### [What the exercise asks]
From the entries below, please output exactly the lines starting at the one containing "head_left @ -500" and ending at the one containing "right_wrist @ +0", both included.

### [Exercise inputs]
= Beginning of Section =

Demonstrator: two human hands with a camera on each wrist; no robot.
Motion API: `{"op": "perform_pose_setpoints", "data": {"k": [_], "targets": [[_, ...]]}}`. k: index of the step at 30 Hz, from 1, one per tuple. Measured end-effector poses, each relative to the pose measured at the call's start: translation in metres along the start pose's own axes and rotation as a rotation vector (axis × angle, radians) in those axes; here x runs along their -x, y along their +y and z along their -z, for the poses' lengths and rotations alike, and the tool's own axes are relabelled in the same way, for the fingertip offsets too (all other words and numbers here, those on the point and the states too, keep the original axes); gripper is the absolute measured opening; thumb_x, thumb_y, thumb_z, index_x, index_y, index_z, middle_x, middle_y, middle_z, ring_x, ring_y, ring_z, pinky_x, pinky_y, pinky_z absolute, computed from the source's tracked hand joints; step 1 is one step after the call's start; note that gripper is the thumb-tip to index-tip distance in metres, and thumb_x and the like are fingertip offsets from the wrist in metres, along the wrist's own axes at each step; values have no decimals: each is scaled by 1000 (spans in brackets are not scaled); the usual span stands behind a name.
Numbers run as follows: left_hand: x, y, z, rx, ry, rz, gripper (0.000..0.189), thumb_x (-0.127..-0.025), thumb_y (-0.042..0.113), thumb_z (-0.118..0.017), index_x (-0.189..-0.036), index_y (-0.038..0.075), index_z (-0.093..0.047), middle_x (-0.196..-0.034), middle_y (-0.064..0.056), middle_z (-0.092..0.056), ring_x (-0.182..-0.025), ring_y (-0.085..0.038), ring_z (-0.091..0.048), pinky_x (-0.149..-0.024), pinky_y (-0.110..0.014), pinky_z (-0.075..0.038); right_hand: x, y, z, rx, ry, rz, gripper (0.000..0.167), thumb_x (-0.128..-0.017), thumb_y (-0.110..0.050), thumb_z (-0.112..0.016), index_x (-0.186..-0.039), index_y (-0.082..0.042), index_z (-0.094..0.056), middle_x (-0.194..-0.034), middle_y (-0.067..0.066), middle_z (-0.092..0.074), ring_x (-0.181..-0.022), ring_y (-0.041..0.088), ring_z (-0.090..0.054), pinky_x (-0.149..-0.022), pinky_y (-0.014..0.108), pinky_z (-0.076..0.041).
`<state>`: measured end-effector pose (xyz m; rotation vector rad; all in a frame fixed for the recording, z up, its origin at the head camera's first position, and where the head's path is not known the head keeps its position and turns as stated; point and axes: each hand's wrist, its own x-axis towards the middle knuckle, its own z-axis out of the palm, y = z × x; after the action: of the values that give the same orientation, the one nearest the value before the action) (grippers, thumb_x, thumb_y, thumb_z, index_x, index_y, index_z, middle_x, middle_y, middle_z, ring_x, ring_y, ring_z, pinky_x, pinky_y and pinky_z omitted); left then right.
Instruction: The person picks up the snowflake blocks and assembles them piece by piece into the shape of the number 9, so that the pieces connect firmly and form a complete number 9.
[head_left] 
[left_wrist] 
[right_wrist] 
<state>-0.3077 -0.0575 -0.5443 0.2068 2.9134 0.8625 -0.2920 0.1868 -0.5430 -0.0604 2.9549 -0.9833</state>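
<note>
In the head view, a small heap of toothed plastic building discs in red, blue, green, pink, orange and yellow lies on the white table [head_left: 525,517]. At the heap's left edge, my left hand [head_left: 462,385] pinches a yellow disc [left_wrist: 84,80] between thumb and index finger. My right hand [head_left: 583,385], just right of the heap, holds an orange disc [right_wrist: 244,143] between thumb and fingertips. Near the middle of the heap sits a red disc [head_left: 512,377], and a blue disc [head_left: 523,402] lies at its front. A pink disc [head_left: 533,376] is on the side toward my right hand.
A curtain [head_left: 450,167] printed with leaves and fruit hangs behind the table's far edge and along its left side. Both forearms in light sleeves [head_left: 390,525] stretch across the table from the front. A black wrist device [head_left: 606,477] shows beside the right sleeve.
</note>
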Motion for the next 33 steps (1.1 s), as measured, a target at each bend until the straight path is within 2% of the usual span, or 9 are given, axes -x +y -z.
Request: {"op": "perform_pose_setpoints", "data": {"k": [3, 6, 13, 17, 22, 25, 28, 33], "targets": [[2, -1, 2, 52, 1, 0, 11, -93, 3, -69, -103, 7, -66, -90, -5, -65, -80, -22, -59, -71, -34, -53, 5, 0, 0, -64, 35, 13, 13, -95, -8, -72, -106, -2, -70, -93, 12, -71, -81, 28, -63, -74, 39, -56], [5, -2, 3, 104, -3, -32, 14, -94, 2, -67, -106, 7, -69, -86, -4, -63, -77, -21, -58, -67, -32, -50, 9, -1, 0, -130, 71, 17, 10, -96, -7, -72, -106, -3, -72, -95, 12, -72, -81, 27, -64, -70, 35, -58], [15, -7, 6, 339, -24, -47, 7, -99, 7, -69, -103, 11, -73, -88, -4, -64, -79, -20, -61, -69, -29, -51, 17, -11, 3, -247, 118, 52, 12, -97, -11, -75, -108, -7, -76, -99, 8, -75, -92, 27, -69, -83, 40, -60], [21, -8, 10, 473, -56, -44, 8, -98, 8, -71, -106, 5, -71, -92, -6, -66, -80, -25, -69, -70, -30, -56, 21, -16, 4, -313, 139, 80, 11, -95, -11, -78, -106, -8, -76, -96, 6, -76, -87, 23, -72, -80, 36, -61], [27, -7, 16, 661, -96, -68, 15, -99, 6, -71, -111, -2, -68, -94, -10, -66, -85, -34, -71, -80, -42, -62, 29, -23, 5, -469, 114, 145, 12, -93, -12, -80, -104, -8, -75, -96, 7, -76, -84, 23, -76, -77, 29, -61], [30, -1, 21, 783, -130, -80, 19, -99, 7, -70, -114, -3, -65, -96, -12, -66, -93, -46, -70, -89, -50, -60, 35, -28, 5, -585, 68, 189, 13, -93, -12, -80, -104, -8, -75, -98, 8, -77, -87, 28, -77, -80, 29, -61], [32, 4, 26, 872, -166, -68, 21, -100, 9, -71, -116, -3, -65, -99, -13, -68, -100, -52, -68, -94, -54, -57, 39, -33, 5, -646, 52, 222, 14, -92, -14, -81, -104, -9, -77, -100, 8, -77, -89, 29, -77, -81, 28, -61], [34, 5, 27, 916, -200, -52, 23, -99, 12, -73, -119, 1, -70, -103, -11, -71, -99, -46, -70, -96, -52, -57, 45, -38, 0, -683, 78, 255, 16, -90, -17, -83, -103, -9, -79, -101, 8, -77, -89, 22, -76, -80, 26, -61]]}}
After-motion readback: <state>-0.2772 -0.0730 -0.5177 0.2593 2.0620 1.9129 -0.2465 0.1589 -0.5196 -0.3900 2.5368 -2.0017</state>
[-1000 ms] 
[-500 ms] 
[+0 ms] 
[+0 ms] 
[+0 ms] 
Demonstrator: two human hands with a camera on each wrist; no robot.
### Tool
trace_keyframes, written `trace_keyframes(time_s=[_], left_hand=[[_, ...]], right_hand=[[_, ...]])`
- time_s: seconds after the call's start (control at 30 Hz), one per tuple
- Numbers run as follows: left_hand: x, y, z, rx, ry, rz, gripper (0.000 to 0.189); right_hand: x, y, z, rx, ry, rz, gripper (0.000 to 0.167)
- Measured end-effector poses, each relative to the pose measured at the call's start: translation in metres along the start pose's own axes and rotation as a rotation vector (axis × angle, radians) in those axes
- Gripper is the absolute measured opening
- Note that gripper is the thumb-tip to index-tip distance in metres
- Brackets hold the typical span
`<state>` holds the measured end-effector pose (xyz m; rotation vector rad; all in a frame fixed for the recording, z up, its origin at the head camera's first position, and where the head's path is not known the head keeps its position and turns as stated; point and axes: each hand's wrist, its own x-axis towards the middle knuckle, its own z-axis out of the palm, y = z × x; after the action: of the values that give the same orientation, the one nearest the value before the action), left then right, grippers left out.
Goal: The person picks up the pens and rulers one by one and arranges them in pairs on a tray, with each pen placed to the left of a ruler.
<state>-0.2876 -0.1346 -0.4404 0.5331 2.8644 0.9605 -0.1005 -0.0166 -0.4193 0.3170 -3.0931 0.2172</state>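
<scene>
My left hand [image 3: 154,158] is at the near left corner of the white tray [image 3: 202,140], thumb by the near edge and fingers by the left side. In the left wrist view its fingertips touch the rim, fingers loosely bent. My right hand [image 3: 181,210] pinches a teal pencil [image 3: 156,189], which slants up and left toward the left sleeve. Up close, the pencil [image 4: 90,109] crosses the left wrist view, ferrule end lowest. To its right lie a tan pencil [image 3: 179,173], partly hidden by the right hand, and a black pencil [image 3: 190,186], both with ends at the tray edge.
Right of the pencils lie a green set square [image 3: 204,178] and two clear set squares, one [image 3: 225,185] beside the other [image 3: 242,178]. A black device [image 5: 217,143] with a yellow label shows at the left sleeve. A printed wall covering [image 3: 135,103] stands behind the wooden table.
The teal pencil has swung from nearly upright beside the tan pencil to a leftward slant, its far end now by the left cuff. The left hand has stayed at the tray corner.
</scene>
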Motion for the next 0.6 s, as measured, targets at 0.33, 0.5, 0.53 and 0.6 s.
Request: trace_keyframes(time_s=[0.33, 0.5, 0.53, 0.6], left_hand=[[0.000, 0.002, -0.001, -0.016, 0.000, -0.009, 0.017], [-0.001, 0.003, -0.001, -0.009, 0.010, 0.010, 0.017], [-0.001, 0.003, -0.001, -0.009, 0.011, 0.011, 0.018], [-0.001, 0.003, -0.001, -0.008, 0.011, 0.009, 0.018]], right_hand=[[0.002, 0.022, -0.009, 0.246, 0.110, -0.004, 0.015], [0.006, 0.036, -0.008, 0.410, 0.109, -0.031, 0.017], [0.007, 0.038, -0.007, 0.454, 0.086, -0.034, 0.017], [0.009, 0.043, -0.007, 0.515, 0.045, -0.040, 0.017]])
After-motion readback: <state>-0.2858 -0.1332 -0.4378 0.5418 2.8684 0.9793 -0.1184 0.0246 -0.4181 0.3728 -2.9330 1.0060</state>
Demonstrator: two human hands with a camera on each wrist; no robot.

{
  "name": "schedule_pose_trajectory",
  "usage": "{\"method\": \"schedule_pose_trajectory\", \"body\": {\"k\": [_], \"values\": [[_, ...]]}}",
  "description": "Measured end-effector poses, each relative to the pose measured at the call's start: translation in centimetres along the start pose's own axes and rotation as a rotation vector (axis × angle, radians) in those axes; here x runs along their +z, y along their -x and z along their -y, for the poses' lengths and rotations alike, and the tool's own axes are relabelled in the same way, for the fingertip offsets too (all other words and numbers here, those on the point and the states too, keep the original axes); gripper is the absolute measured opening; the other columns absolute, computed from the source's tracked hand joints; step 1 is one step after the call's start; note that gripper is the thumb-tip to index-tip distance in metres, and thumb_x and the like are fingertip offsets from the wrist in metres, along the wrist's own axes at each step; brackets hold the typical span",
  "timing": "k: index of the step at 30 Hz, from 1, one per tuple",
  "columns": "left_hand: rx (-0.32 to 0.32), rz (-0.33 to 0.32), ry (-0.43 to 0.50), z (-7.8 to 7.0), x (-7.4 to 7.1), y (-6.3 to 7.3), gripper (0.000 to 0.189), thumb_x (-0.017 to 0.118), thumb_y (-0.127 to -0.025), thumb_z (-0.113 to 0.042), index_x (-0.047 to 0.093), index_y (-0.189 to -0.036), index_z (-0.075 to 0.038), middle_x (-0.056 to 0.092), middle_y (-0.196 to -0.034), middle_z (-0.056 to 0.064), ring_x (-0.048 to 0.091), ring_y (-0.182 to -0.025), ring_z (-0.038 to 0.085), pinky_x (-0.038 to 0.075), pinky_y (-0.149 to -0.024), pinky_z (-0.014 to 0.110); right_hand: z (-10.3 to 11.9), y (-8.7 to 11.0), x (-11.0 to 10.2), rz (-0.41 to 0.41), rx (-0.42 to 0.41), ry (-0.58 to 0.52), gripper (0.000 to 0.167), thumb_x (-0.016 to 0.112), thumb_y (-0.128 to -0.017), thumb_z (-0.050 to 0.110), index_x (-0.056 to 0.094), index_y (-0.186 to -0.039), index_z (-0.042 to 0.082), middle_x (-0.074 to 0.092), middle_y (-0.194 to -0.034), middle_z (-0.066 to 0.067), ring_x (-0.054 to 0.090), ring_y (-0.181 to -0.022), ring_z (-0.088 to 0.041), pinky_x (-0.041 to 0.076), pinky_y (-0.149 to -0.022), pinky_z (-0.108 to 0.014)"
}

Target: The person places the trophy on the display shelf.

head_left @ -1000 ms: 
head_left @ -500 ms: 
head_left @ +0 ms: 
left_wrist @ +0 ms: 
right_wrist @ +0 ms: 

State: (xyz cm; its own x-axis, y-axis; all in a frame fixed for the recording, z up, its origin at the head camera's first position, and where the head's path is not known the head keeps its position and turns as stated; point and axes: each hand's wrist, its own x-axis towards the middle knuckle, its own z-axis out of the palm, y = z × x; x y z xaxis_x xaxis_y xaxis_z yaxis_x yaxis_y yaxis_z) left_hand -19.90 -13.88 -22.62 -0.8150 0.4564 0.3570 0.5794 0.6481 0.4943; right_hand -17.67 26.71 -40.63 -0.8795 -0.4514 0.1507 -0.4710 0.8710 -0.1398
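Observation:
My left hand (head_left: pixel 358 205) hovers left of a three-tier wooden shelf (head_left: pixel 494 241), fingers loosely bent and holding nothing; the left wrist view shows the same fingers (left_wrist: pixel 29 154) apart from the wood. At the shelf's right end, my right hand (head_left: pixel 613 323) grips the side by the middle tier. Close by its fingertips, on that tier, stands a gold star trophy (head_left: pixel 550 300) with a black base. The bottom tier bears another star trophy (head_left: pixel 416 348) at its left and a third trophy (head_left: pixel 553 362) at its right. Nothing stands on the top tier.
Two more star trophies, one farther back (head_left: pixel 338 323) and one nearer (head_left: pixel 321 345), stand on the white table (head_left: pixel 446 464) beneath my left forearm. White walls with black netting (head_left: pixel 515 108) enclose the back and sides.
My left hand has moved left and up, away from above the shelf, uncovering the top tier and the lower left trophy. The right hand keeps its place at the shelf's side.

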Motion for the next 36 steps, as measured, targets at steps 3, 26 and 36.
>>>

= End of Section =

### [Answer area]
head_left @ -500 ms: 
head_left @ +0 ms: 
left_wrist @ +0 ms: 
right_wrist @ +0 ms: 

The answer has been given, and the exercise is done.